■ **TASK REQUIREMENTS**
In the data below, one line contains "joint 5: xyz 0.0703" and a later one contains "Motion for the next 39". Print both, with every line between them, exactly and alone.

____________________

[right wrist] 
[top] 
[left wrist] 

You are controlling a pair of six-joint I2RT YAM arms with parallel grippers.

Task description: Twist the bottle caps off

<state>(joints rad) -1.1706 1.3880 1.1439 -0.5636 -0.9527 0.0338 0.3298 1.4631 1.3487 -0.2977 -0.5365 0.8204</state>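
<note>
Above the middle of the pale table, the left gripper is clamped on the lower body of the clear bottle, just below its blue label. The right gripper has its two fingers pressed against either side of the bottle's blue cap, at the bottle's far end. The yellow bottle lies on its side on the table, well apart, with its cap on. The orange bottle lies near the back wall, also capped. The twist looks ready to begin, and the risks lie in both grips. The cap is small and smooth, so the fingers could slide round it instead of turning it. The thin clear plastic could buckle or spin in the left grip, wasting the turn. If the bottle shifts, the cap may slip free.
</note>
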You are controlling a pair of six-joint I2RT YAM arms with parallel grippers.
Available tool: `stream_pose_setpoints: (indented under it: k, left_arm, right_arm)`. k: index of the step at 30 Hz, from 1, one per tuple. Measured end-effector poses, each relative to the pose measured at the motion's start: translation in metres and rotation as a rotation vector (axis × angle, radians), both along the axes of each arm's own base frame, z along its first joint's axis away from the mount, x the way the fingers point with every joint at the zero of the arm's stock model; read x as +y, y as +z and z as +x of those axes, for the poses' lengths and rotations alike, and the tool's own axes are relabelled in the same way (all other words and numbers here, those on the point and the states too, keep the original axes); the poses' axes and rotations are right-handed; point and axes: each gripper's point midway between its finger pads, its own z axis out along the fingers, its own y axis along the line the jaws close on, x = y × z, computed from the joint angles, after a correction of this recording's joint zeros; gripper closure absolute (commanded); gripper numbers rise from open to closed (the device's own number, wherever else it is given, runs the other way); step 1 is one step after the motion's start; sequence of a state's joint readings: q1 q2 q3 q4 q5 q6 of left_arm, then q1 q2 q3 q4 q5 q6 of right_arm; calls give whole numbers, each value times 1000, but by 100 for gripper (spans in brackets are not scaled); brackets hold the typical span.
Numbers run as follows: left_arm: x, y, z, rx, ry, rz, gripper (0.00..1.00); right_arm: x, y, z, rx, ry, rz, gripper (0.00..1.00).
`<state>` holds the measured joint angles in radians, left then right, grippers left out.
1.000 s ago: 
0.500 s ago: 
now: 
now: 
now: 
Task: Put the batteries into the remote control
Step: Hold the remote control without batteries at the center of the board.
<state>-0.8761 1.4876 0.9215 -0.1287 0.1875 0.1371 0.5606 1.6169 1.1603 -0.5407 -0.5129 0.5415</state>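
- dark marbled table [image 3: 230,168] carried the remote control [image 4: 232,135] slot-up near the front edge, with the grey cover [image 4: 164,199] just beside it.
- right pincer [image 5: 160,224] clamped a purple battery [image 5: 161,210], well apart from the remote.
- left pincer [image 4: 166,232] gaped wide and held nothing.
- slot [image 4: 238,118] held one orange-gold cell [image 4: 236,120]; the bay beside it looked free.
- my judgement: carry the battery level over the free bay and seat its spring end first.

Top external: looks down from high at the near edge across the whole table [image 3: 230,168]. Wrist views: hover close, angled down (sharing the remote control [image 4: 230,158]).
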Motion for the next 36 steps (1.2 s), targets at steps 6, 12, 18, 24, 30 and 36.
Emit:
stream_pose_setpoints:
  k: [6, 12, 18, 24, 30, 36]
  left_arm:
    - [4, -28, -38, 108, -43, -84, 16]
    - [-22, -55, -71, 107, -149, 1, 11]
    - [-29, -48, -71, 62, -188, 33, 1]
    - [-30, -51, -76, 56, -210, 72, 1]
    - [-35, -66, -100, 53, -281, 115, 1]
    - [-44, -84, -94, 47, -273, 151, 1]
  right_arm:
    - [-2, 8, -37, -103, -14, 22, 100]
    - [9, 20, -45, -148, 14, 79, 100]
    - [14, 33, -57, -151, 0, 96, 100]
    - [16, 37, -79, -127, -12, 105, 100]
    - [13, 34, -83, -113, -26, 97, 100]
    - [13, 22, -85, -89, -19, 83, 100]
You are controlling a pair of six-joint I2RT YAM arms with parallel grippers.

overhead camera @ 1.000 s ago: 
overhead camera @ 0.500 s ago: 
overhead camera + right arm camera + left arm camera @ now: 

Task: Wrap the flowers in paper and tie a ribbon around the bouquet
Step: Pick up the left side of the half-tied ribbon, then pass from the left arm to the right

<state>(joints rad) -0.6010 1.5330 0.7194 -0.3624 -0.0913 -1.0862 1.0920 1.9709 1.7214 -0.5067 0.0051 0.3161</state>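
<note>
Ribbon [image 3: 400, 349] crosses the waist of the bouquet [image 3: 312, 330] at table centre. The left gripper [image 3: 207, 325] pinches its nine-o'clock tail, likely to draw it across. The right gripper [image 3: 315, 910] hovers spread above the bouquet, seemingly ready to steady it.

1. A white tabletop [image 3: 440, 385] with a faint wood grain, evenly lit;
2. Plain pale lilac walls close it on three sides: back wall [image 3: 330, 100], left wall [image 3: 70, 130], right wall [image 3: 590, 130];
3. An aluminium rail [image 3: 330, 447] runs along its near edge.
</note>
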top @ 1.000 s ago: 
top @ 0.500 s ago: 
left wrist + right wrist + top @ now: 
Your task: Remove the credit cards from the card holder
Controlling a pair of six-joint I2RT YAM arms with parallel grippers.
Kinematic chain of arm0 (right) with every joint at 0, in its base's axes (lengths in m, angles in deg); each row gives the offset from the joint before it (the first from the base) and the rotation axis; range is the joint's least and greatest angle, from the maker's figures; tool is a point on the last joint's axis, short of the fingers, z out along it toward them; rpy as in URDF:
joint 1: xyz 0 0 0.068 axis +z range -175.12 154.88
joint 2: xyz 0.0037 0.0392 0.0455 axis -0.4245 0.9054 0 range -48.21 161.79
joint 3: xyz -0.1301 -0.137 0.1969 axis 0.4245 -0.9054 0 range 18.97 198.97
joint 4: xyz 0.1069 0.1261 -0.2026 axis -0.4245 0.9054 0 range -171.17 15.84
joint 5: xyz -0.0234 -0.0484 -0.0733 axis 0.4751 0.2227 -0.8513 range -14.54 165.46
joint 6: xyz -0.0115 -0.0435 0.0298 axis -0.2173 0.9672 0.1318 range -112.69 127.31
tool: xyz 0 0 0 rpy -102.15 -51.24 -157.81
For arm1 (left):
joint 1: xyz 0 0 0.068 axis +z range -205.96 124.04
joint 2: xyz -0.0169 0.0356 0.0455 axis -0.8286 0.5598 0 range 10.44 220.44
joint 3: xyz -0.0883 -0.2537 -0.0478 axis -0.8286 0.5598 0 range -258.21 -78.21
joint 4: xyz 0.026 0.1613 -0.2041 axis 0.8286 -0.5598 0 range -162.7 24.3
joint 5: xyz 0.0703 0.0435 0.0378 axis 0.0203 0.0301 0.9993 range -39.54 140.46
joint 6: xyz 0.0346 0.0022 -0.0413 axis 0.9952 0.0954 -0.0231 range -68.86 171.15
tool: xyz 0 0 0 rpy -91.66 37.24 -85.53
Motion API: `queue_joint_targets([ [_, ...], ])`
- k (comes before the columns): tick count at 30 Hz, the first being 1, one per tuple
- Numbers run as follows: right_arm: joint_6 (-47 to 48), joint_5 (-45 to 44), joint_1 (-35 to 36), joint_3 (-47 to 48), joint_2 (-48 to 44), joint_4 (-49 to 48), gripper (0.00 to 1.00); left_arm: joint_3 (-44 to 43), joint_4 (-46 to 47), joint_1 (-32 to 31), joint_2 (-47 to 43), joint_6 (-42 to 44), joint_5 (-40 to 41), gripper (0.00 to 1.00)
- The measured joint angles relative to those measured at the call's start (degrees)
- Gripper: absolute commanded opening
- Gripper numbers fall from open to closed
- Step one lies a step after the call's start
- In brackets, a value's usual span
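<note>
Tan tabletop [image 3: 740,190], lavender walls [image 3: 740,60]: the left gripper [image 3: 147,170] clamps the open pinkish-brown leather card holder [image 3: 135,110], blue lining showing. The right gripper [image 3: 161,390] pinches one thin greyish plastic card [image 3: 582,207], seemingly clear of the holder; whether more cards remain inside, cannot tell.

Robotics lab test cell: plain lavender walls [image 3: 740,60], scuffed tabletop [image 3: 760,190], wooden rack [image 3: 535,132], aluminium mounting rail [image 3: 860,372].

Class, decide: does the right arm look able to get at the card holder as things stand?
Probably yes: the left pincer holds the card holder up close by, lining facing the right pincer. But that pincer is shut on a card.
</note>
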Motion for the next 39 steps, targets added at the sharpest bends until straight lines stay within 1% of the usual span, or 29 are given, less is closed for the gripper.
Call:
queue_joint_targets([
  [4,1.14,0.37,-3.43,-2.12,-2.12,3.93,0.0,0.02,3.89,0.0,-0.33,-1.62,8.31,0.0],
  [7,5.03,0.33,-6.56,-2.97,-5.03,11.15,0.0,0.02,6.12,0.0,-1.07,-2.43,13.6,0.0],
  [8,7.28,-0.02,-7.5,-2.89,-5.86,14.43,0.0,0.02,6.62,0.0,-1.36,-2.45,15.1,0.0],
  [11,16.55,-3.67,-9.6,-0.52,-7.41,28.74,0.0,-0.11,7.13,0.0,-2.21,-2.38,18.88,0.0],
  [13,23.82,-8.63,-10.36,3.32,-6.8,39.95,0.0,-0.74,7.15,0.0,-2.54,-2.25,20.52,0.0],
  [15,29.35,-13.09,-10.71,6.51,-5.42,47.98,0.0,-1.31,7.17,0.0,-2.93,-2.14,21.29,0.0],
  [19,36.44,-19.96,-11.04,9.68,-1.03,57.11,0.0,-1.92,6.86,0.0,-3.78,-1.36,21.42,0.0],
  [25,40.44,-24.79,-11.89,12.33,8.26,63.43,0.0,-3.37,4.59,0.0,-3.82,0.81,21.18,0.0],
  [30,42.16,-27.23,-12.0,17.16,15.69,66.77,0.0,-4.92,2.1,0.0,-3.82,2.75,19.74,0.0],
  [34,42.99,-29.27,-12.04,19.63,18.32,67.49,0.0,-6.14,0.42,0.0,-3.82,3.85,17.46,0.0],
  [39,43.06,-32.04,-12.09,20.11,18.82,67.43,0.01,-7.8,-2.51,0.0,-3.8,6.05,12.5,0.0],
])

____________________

■ **RESULT**
joint 5: xyz 0.0703 0.0435 0.0378 axis 0.0203 0.0301 0.9993 range -39.54 140.46
joint 6: xyz 0.0346 0.0022 -0.0413 axis 0.9952 0.0954 -0.0231 range -68.86 171.15
tool: xyz 0 0 0 rpy -91.66 37.24 -85.53
Motion API: `queue_joint_targets([ [_, ...], ])`
- k (comes before the columns): tick count at 30 Hz, the first being 1, one per tuple
- Numbers run as follows: right_arm: joint_6 (-47 to 48), joint_5 (-45 to 44), joint_1 (-35 to 36), joint_3 (-47 to 48), joint_2 (-48 to 44), joint_4 (-49 to 48), gripper (0.00 to 1.00); left_arm: joint_3 (-44 to 43), joint_4 (-46 to 47), joint_1 (-32 to 31), joint_2 (-47 to 43), joint_6 (-42 to 44), joint_5 (-40 to 41), gripper (0.00 to 1.00)
- The measured joint angles relative to those measured at the call's start (degrees)
- Gripper: absolute commanded opening
- Gripper numbers fall from open to closed
- Step one lies a step after the call's start
- In brackets, a value's usual span
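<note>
Tan tabletop [image 3: 740,190], lavender walls [image 3: 740,60]: the left gripper [image 3: 147,170] clamps the open pinkish-brown leather card holder [image 3: 135,110], blue lining showing. The right gripper [image 3: 161,390] pinches one thin greyish plastic card [image 3: 582,207], seemingly clear of the holder; whether more cards remain inside, cannot tell.

Robotics lab test cell: plain lavender walls [image 3: 740,60], scuffed tabletop [image 3: 760,190], wooden rack [image 3: 535,132], aluminium mounting rail [image 3: 860,372].

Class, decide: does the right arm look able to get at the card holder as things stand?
Probably yes: the left pincer holds the card holder up close by, lining facing the right pincer. But that pincer is shut on a card.
</note>
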Motion for the next 39 steps, targets added at the sharpest bends until straight lines stay within 1% of the usual span, or 29 are given, less is closed for the gripper.

The work is done, and the output is complete.